▶ **Assigned task**
Would you please copy the part of the material below that opens with the line containing "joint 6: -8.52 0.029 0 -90" and closes with the line containing "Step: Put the"? Copy it exactly, and only it.

▶ **Material provided**
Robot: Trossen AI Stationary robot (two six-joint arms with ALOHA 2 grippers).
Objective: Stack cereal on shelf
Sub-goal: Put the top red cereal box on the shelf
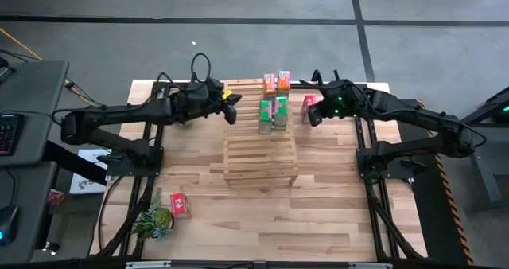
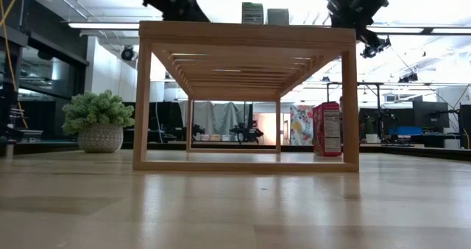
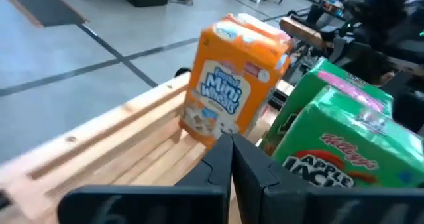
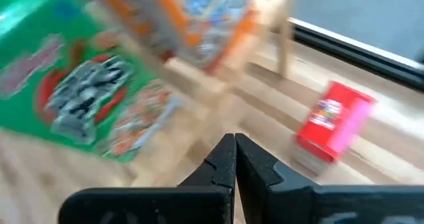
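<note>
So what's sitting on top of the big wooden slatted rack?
On the light-wood slatted rack stand small cardboard cereal boxes: two green and two orange, at its far end. From above, their front faces are hidden.

The wooden worktop carries a light-wood slatted shelf near its centre. On the shelf's 12 o'clock end stand two orange cereal boxes side by side, and just toward 6 o'clock from them two green cereal boxes. At 3 o'clock of those, on the worktop just beside the shelf, stands a red cereal box. A second red cereal box lies well apart at 8 o'clock, near a green potted plant. The left gripper hangs at 9 o'clock of the green boxes, jaws closed and empty. The right gripper sits just beside the standing red box, jaws likewise together.
</note>
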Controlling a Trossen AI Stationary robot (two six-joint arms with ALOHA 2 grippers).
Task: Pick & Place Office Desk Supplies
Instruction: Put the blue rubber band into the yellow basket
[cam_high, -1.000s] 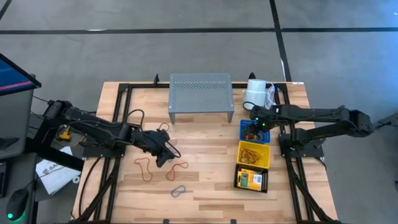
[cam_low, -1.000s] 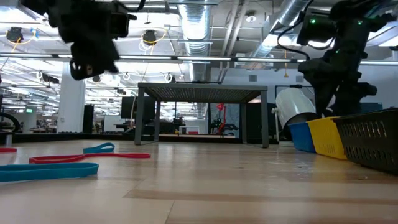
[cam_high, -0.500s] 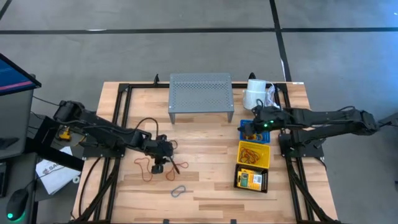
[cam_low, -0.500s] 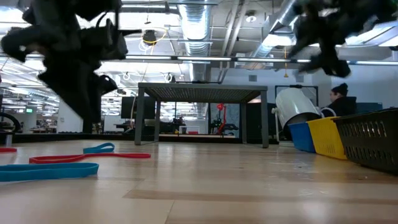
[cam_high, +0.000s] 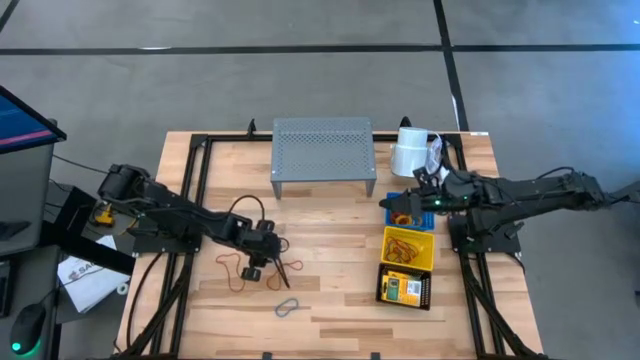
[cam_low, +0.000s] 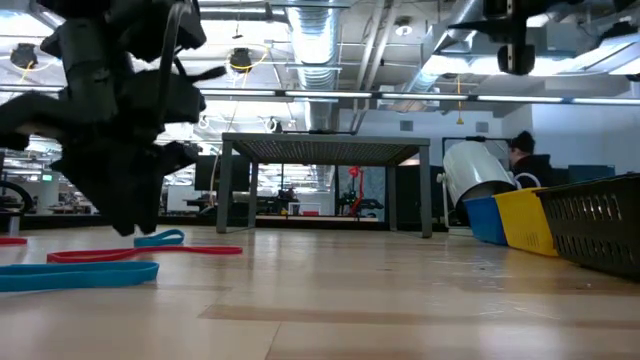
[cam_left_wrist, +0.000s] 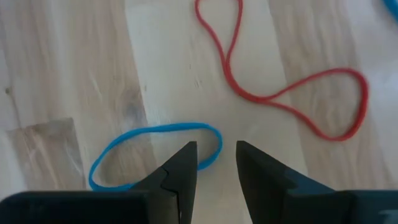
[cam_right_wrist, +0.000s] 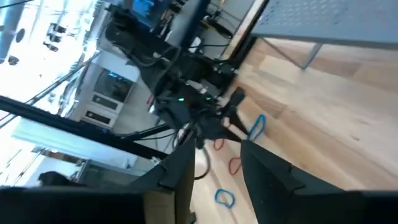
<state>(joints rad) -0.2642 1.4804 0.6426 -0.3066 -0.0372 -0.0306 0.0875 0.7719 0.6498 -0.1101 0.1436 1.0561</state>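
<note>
The left gripper (cam_left_wrist: 216, 163) hangs over the wooden table (cam_left_wrist: 74, 68) with its fingers (cam_left_wrist: 181, 168) apart above the blue loop (cam_left_wrist: 152, 152), and the red loop (cam_left_wrist: 292, 93) lies near.

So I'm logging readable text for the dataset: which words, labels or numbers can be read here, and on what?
None can be read.
Crayon box in the black basket: print too small.
White sheet beside the table's left edge: dark lettering, too small.
Monitor at far left: nothing legible.

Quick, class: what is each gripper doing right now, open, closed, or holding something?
Left gripper: open, empty, just above the blue loop.
Right gripper: open, empty, raised over the blue basket.
</note>
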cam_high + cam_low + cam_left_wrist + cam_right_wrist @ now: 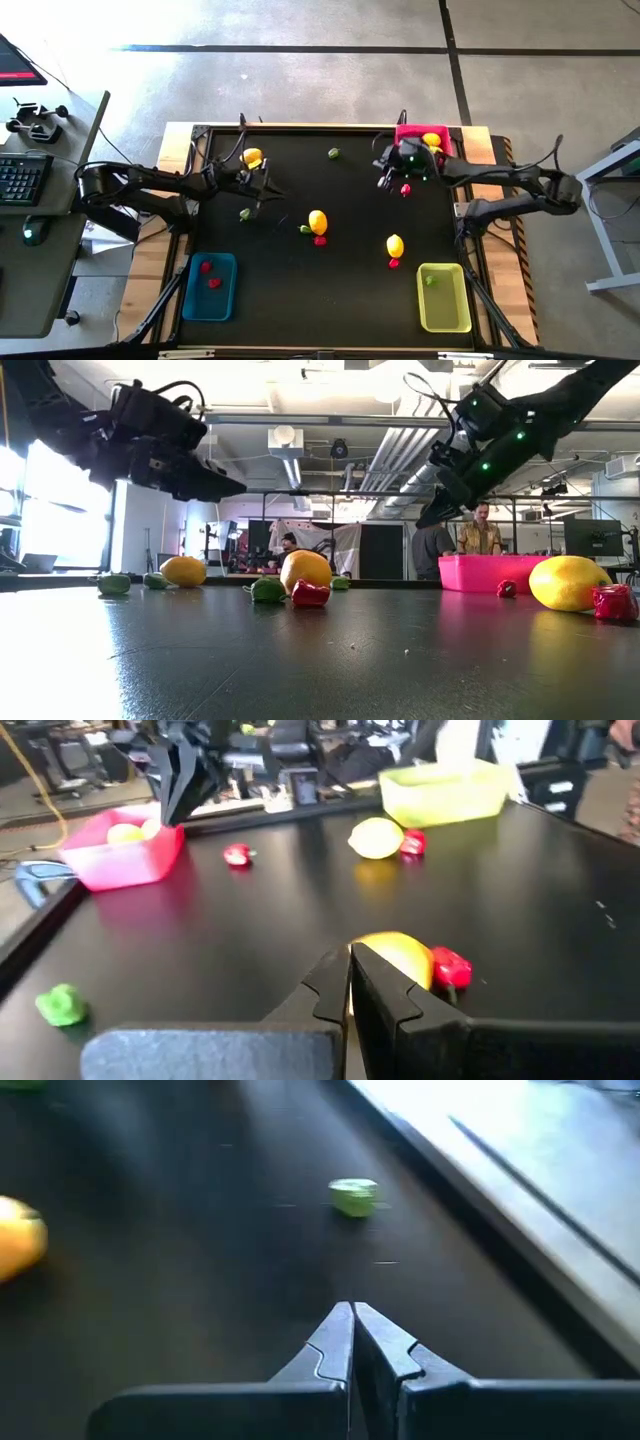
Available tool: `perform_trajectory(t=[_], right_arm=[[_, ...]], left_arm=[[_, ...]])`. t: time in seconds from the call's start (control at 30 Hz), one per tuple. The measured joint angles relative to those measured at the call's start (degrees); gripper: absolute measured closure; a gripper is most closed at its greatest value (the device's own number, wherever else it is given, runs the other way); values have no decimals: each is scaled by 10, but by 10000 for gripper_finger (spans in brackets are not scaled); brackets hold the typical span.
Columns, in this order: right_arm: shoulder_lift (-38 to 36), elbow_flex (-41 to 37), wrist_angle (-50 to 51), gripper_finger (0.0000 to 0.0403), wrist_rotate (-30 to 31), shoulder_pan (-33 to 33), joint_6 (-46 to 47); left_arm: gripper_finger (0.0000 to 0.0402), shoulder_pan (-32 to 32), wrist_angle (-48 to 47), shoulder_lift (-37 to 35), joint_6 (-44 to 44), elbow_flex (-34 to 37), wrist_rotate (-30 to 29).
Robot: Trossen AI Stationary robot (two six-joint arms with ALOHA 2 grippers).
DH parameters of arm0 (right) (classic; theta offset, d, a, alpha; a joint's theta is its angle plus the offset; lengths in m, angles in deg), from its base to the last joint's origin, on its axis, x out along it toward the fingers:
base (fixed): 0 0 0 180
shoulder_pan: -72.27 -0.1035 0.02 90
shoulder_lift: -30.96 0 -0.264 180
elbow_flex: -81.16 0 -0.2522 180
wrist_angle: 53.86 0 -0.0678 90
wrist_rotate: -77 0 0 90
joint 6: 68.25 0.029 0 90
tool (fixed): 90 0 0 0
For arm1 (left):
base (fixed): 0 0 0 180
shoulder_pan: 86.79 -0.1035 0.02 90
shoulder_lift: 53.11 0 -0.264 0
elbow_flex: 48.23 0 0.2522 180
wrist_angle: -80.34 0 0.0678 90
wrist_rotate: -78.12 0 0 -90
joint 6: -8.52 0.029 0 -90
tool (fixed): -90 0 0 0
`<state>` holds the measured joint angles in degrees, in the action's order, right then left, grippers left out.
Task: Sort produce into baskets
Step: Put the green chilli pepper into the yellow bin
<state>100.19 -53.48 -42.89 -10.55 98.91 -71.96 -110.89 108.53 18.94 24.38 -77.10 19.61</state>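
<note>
Loose produce lies on the black table [300,290]: yellow pieces [252,157], [317,221], [395,245], green pieces [333,153], [245,214], [305,229], and red pieces [320,240], [393,263], [405,189]. The pink basket [405,132] at the far right holds a yellow piece [431,139]. The blue basket [225,300] at the near left holds two red pieces. The yellow-green basket [450,310] at the near right holds a green piece [430,280]. My left gripper [264,187] [350,970] is shut and empty above the table's left half. My right gripper [384,172] [352,1320] is shut and empty beside the pink basket.
Wooden table edges [175,150] frame the black mat. A desk with a keyboard [20,178] stands to the left. People [483,530] stand in the room beyond the far edge. Bare mat lies at the table's near middle.
</note>
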Motion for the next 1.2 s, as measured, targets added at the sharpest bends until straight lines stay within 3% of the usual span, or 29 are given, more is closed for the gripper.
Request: perform_trajectory(t=[0.4, 0.53, 0.7, 0.9, 1.2], right_arm=[[1, 0, -53, 403, 0, -189, 38], [1, 0, -73, 402, 25, -225, 38], [1, 0, -80, 402, 66, -243, 37], [1, 0, -80, 402, 80, -244, 30], [1, 0, -87, 402, 80, -232, 13]], left_arm=[[401, 57, -6, 2, -6, 8, -8], [401, 96, -7, 2, -7, 8, -67], [401, 135, -19, 2, -8, 8, -120], [380, 183, -26, 8, -14, 7, -230], [311, 239, -97, 96, -31, -65, -262]])
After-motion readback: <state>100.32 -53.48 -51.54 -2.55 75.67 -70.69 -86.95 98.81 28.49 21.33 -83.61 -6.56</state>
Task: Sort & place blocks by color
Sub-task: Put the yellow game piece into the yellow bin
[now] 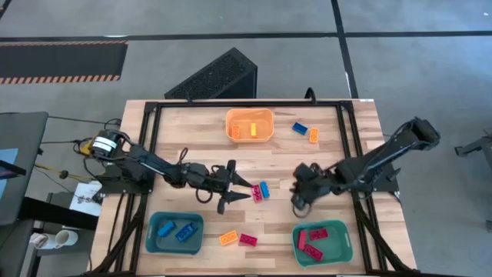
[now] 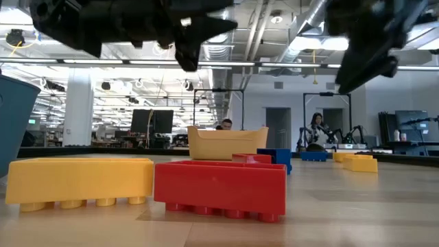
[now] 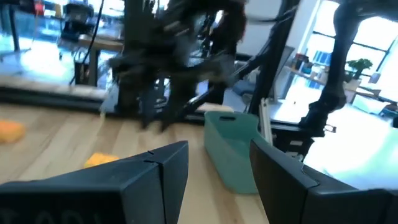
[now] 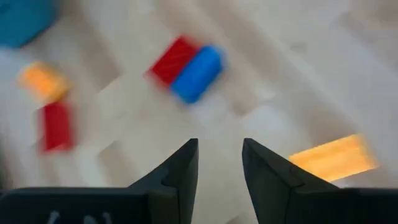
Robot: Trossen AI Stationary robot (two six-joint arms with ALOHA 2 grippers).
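Desk centre: we see our left end effector [image 1: 240,189], open and empty, nearest the small red-and-blue studded plastic brick pair [image 1: 260,191] just beside it.

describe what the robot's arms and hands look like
Both arms are dark, nearly black, built of slim jointed links. The left arm carries a yellow-and-white fitting and loose cables near its base. The right arm is plain black. Each hand, left hand and right hand, has two flat, wedge-shaped black fingers.

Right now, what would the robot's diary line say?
left gripper open by red block | right gripper open, empty | bins partly filled
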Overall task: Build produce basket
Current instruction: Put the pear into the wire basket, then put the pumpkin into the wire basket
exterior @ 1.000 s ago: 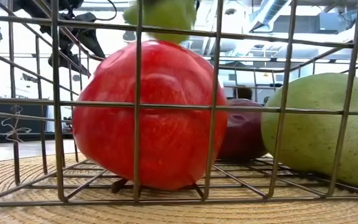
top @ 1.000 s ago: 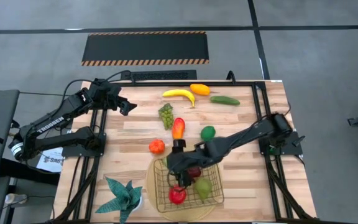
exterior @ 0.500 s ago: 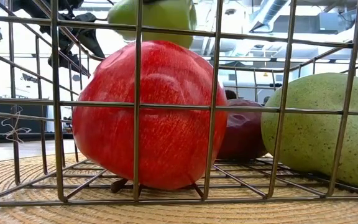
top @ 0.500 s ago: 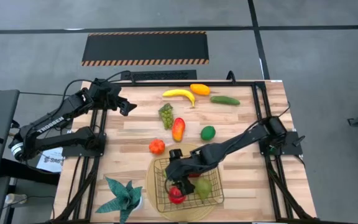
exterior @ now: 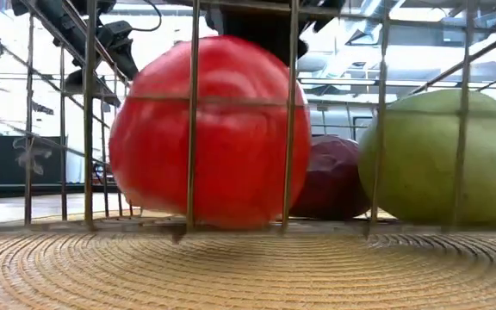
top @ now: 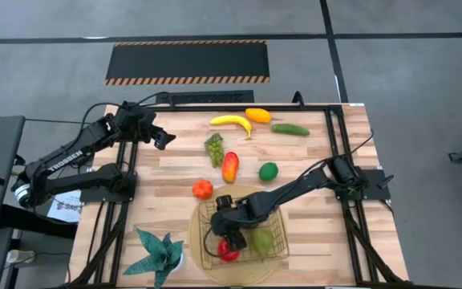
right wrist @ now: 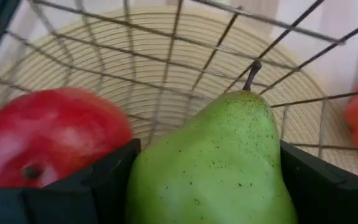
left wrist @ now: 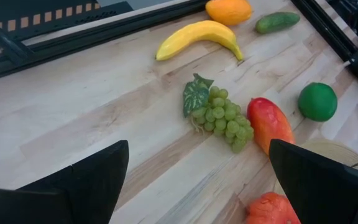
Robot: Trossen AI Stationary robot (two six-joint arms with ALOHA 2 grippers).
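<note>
Our right claw [top: 224, 228] has sunk into the dark wire-mesh basket [top: 276, 254], fingers gripping the speckled green pear [right wrist: 213, 165]; release comes next.

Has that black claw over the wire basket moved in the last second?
Yes. In the high view the right gripper has come down the picture, from the basket's far rim near the mango to over the red apple inside.
</note>
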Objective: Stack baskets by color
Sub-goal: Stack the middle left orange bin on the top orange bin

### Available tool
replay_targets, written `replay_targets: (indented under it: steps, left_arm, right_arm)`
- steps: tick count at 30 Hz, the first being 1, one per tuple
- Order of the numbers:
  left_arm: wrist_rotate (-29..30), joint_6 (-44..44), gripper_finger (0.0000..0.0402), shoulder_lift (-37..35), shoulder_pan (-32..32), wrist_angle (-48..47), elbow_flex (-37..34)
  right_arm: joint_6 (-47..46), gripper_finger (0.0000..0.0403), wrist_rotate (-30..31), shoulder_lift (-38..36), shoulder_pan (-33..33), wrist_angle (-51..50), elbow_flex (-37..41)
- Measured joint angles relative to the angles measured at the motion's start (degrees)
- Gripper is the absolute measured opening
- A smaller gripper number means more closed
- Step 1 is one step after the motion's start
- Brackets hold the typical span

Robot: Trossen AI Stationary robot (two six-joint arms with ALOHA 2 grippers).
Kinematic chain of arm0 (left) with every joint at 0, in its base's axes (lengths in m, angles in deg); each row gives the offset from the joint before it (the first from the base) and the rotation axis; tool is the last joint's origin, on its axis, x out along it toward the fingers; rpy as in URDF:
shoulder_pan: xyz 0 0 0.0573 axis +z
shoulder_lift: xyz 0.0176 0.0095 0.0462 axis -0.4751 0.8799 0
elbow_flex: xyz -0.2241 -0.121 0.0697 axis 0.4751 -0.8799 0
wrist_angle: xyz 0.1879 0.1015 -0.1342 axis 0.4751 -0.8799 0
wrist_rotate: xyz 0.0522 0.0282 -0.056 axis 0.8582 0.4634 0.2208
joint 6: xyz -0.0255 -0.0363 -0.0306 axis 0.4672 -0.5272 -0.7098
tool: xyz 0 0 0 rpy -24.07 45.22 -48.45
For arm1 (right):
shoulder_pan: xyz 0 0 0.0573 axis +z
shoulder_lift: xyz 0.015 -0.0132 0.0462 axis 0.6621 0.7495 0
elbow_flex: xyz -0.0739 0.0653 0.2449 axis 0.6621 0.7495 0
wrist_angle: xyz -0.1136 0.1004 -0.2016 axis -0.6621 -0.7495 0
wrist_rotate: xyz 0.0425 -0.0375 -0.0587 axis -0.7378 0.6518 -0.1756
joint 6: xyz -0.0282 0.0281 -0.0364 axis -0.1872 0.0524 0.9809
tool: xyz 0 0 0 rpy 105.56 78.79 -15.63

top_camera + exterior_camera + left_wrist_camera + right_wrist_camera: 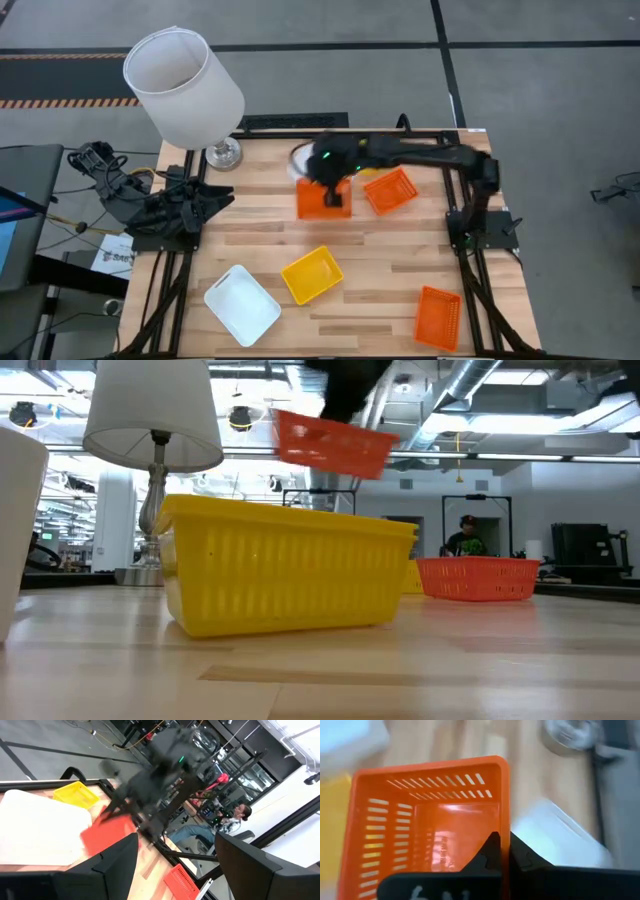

▶ **Finished task**
joint 6: -8.52 0.029 0 -90
tool (fixed): -90 0 0 0
`<state>` holds the measured joint angles in degrees, in the action's order, right then left, grippers left out.
Task: Sort produce into baskets
Step: Put the green chilli pepper into the yellow bin

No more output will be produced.